--- TASK OBJECTIVE ---
Exact reproduction required: the lines below from the line with "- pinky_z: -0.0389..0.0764" to the line with "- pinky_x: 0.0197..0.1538", both ends included, and no others.

--- GIVEN RECORDS ---
+ + + + + + +

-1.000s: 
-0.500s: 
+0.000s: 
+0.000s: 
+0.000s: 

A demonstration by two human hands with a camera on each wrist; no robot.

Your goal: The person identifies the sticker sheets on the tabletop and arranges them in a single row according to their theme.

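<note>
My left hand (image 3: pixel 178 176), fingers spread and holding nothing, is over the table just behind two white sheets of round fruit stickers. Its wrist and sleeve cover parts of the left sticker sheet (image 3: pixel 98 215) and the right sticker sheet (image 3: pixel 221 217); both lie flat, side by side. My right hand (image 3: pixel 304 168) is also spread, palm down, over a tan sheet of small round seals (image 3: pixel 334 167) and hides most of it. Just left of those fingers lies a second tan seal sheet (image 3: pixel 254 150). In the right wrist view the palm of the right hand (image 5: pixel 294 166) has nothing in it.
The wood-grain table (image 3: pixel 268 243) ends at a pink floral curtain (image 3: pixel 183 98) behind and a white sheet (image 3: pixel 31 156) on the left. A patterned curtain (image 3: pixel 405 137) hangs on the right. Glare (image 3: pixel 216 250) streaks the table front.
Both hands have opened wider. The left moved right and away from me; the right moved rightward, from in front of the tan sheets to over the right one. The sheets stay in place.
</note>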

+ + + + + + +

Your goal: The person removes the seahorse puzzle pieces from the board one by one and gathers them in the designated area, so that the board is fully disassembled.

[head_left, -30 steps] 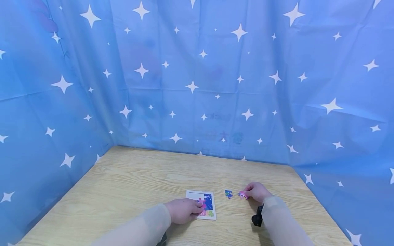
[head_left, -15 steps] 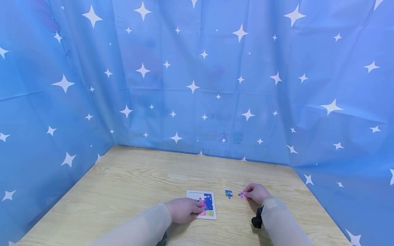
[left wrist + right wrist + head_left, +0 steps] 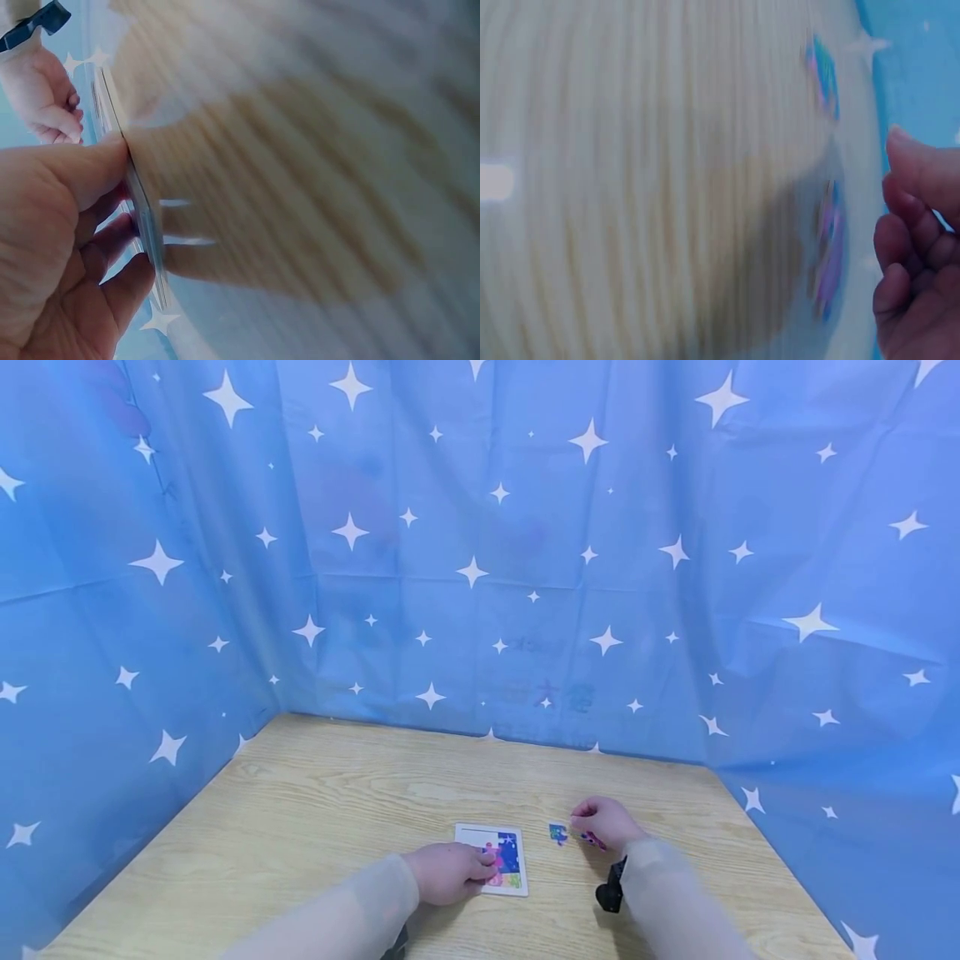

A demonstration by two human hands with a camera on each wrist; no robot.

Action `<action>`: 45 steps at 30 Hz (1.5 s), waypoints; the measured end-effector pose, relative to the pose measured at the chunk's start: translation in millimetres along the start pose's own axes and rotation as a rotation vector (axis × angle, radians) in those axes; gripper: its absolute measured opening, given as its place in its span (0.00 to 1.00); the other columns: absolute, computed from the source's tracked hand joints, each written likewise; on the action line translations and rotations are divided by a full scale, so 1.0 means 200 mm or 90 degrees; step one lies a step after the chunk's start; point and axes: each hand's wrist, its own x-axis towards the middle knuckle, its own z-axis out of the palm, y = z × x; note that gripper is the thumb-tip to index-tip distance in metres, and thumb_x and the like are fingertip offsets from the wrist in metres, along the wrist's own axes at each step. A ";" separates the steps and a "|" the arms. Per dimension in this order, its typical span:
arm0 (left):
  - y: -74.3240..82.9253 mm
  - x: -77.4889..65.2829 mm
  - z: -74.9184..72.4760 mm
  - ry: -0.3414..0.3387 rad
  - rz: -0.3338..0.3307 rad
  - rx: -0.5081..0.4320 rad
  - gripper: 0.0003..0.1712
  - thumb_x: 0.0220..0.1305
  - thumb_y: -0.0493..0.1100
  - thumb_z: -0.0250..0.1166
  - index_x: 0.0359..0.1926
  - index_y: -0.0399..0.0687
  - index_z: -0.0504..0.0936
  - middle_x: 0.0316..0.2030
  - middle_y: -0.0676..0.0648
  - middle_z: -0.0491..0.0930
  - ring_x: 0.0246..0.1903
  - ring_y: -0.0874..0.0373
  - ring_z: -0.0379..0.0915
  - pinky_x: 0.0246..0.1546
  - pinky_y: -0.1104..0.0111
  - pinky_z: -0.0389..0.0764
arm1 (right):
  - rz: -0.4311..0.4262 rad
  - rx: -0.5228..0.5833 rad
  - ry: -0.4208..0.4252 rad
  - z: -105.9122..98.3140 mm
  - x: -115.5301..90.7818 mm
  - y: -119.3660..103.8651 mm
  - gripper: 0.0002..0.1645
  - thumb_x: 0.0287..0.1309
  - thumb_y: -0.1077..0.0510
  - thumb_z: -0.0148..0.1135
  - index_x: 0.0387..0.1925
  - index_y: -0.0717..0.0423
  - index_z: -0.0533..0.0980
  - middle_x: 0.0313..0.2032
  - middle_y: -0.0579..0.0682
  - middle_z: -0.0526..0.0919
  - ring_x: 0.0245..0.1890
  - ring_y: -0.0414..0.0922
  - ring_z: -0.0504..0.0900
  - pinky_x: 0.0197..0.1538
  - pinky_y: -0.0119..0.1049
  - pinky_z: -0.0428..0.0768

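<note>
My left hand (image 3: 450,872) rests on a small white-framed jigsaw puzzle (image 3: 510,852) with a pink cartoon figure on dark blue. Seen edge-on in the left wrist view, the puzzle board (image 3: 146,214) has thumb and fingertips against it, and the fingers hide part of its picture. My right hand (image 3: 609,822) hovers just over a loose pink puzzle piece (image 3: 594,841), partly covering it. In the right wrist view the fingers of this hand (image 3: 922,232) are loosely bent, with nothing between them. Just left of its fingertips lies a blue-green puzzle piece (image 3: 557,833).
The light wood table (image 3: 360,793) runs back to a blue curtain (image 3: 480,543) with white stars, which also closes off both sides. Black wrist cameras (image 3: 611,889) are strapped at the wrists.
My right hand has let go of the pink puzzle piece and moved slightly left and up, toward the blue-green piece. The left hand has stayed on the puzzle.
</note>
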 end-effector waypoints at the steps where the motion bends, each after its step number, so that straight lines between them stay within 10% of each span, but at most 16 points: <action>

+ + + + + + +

--- WRITTEN RESPONSE ---
  - pinky_z: -0.0389..0.0764
arm1 (right):
  - rz: -0.4311..0.4262 rad
  - rx: -0.5228..0.5833 rad
  - ry: -0.4208..0.4252 rad
  - z: -105.9122..98.3140 mm
  - x: -115.5301..90.7818 mm
  - y: -119.3660..103.8651 mm
  - gripper: 0.0002..0.1645
  - thumb_x: 0.0287..0.1309
  - thumb_y: -0.1077..0.0510
  - thumb_z: -0.0148..0.1135
  - index_x: 0.0387..0.1925
  - index_y: -0.0717..0.0423
  - index_z: -0.0533..0.0980
  - middle_x: 0.0313..0.2032
  - middle_y: -0.0579..0.0682
  - middle_z: -0.0526..0.0919
  - ring_x: 0.0245..0.1890
  - ring_y: -0.0414..0.0922
  - ring_z: -0.0504..0.0900
  - pinky_x: 0.0197..0.1538

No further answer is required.